WHAT IS REQUIRED:
Your output must be a faithful copy of the listing underneath.

RAW DATA:
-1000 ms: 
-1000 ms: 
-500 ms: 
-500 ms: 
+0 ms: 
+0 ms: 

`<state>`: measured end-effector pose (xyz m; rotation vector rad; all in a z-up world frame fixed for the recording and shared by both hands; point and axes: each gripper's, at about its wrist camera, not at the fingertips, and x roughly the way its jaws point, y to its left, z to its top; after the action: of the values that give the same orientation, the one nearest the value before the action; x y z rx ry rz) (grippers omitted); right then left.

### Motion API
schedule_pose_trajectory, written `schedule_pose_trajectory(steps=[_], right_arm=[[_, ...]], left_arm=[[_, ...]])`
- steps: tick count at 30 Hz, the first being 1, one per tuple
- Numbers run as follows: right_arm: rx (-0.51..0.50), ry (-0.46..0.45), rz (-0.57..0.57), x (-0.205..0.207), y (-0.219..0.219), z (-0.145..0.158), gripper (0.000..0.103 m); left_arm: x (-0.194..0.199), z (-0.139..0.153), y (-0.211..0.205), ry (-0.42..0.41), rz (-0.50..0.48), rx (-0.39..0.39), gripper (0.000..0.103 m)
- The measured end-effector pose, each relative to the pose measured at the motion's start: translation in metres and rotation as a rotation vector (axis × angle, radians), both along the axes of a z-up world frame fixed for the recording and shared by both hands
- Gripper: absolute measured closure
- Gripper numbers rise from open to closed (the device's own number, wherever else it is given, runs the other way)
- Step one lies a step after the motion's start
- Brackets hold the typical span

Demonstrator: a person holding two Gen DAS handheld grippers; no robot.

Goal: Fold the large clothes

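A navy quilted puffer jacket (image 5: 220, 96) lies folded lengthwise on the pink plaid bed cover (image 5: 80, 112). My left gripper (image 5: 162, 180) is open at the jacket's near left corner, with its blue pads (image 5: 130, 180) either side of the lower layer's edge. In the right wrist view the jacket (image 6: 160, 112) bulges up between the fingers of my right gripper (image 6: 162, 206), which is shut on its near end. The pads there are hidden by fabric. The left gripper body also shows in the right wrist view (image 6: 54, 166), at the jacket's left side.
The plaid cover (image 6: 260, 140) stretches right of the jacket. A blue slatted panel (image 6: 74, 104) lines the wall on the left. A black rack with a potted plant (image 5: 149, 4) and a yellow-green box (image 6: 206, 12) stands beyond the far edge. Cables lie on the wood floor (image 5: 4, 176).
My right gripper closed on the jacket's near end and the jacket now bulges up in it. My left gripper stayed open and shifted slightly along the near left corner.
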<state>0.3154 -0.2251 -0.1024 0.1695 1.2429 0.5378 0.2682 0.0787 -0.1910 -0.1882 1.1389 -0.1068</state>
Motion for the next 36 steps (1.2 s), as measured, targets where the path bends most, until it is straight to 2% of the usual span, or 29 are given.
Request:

SOLUTION FOR THIS PROBLEM:
-1000 ms: 
-1000 ms: 
-500 ms: 
-500 ms: 
+0 ms: 
+0 ms: 

`<state>`: measured end-effector pose (xyz m; rotation vector rad; all in a z-up world frame fixed for the recording and shared by both hands; point and axes: each gripper's, at about its wrist camera, not at the fingertips, and x roughly the way its jaws point, y to its left, z to its top; after the action: of the values that give the same orientation, the one nearest the value before the action; x y z rx ry rz) (grippers omitted); right then left.

### Motion API
schedule_pose_trajectory, written `schedule_pose_trajectory(steps=[_], right_arm=[[_, ...]], left_arm=[[_, ...]])`
- steps: tick count at 30 Hz, the first being 1, one per tuple
- Numbers run as follows: right_arm: rx (-0.51..0.50), ry (-0.46..0.45), rz (-0.57..0.57), x (-0.205..0.207), y (-0.219..0.219), z (-0.145..0.158), gripper (0.000..0.103 m); left_arm: x (-0.194..0.199), z (-0.139..0.153), y (-0.211..0.205), ry (-0.42..0.41), rz (-0.50..0.48), rx (-0.39..0.39), gripper (0.000..0.103 m)
- The measured end-effector pose, each relative to the pose measured at the motion's start: translation in metres and rotation as a rotation vector (axis × angle, radians), both along the axes of a z-up world frame fixed for the recording and shared by both hands
- Gripper: absolute measured closure
- Gripper numbers rise from open to closed (the device's own number, wherever else it is given, runs the other way)
- Step one lies a step after the motion's start
- Brackets hold the typical span

Demonstrator: a person holding two Gen DAS handheld grippers; no robot.

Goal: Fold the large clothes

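A navy quilted puffer jacket (image 5: 220, 96) lies folded lengthwise on the pink plaid bed cover (image 5: 80, 112). My left gripper (image 5: 162, 180) is open at the jacket's near left corner, with its blue pads (image 5: 130, 180) either side of the lower layer's edge. In the right wrist view the jacket (image 6: 160, 112) bulges up between the fingers of my right gripper (image 6: 162, 206), which is shut on its near end. The pads there are hidden by fabric. The left gripper body also shows in the right wrist view (image 6: 54, 166), at the jacket's left side.
The plaid cover (image 6: 260, 140) stretches right of the jacket. A blue slatted panel (image 6: 74, 104) lines the wall on the left. A black rack with a potted plant (image 5: 149, 4) and a yellow-green box (image 6: 206, 12) stands beyond the far edge. Cables lie on the wood floor (image 5: 4, 176).
My right gripper closed on the jacket's near end and the jacket now bulges up in it. My left gripper stayed open and shifted slightly along the near left corner.
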<state>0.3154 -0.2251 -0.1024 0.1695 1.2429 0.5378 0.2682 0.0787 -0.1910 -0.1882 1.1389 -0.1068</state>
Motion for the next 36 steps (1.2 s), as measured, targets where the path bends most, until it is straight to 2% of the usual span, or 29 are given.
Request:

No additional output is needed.